Saying Farewell to my First Year
One aspect of this year that I found so interesting was that so many educators would approach me and question how I have been staying afloat with not only this new beginning but also because of my "heavy caseload". Everyone seemed to have their own challenges this academic year but with the ongoing and ever-changing demand that special educators are faced with, there seemed to be a dark cloud swirling over what I had been assigned with. But even with all that was thrown at me, I never saw it as a burden or an inconvenience, I viewed it as an opportunity.
The main reason I chose the path of teaching was that it's never boring. Some label it as unpredictable or impossible to balance, which it very well can be, but it's all worth it since I smile and laugh many times a day and create unique memories that I hope to always remember. Students at a young age have so much to offer and have the ability to spread joy in ways adults are jealous of. So, call this year whatever you want but I can confidently say that it didn't scare me away from this area of work... if anything it makes me more excited for what's ahead!
Through many conversations with my principal, we have both agreed that it will be best for me to stay with the same grade and still co-teach, but to be matched up with a different educator. Looking ahead, I can take this year and all that came with it, to then avoid any struggles and to focus more of my time and energy on best supporting my students.
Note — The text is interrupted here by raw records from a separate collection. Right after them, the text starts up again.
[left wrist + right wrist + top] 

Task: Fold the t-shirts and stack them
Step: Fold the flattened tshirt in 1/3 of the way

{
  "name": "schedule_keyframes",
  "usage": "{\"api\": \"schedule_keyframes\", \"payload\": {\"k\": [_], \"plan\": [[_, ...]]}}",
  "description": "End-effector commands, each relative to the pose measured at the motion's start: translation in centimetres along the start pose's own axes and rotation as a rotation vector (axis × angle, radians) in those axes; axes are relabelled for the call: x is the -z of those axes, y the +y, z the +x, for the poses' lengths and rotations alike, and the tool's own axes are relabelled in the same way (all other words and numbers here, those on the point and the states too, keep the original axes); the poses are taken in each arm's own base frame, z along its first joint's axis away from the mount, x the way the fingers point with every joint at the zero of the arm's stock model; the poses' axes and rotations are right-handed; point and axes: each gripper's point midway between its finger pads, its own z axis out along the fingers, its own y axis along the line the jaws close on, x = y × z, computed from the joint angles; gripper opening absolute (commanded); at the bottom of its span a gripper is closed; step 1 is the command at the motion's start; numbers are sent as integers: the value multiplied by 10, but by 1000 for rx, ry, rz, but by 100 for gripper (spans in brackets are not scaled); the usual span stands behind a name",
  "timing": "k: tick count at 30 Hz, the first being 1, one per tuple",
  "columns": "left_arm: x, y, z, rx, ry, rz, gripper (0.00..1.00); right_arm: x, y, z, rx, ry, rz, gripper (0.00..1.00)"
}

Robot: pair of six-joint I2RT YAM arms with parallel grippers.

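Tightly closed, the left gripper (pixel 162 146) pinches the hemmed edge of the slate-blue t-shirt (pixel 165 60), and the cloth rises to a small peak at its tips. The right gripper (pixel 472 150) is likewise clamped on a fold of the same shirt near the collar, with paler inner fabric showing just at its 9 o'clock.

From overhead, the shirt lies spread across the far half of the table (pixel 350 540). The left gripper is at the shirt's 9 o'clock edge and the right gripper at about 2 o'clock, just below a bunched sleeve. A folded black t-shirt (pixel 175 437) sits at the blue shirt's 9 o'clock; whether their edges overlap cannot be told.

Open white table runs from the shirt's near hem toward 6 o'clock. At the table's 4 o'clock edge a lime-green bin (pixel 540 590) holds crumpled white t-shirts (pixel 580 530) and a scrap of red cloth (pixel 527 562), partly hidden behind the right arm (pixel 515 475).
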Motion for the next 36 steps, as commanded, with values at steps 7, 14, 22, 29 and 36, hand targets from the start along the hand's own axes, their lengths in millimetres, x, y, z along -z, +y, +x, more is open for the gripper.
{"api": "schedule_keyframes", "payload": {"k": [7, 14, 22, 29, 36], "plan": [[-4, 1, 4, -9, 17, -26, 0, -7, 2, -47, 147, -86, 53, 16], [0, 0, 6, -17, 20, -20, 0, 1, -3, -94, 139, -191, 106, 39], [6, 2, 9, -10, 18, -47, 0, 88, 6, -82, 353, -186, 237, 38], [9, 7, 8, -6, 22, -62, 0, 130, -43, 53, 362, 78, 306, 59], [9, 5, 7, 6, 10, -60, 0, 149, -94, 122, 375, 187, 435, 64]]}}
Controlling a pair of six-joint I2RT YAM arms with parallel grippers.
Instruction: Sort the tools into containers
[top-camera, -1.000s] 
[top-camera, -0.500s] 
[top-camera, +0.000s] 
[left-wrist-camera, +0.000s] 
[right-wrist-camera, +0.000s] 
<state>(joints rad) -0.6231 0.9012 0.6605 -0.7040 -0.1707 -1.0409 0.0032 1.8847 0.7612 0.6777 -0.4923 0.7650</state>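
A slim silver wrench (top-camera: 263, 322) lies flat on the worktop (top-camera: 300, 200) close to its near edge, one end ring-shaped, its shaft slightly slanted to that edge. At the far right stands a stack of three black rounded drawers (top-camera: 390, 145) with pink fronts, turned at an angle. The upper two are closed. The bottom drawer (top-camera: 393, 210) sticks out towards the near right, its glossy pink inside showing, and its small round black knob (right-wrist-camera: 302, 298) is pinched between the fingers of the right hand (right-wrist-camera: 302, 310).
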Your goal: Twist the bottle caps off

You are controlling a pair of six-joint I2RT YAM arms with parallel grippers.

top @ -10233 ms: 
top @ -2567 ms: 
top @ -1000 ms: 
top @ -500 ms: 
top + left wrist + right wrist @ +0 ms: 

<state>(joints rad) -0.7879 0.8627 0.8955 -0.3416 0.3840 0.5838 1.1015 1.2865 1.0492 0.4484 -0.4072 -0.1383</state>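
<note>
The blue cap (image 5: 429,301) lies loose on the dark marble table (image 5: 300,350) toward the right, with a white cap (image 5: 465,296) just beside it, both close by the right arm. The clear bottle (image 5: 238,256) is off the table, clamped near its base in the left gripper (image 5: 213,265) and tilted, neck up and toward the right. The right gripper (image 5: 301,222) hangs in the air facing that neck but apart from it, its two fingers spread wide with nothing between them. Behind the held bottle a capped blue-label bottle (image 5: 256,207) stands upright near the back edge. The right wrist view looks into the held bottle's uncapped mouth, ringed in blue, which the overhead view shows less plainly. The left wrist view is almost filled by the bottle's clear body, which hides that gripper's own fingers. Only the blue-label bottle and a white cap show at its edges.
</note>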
There have been so many ideas or possible lessons I wanted to try this past year but lack of confidence got in my way... my goal for next year is to limit the unreasonable doubt and push myself to do what I want!
My students were so adorable as they wrapped their arms around me and thanked me for a fun year. They only see about half of what goes into each day but it makes me feel all sorts of emotions as I watch my first class ever move onto third grade. In some ways, I feel like they still have so much to learn, socially and academically, before taking the next step but at the same time, they've all grown so much in their own ways that I feel like a proud parent.
I still wonder if there could've been more success throughout my year or the students could've made even more progress if I just figured out how to structure lessons a little bit sooner, but as always, I believe that everything happens for a reason. Just like I learned each day and had fun in the process, I hope my students will reflect on their second grade experience with happiness. For me, it's less about their reading or math ability, that's something that they can get from any teacher, I am more hopeful that each student had felt safe, encouraged and loved when they were with me. Thank you for a wonderful year to all of my students and I can't wait to do the same again next year!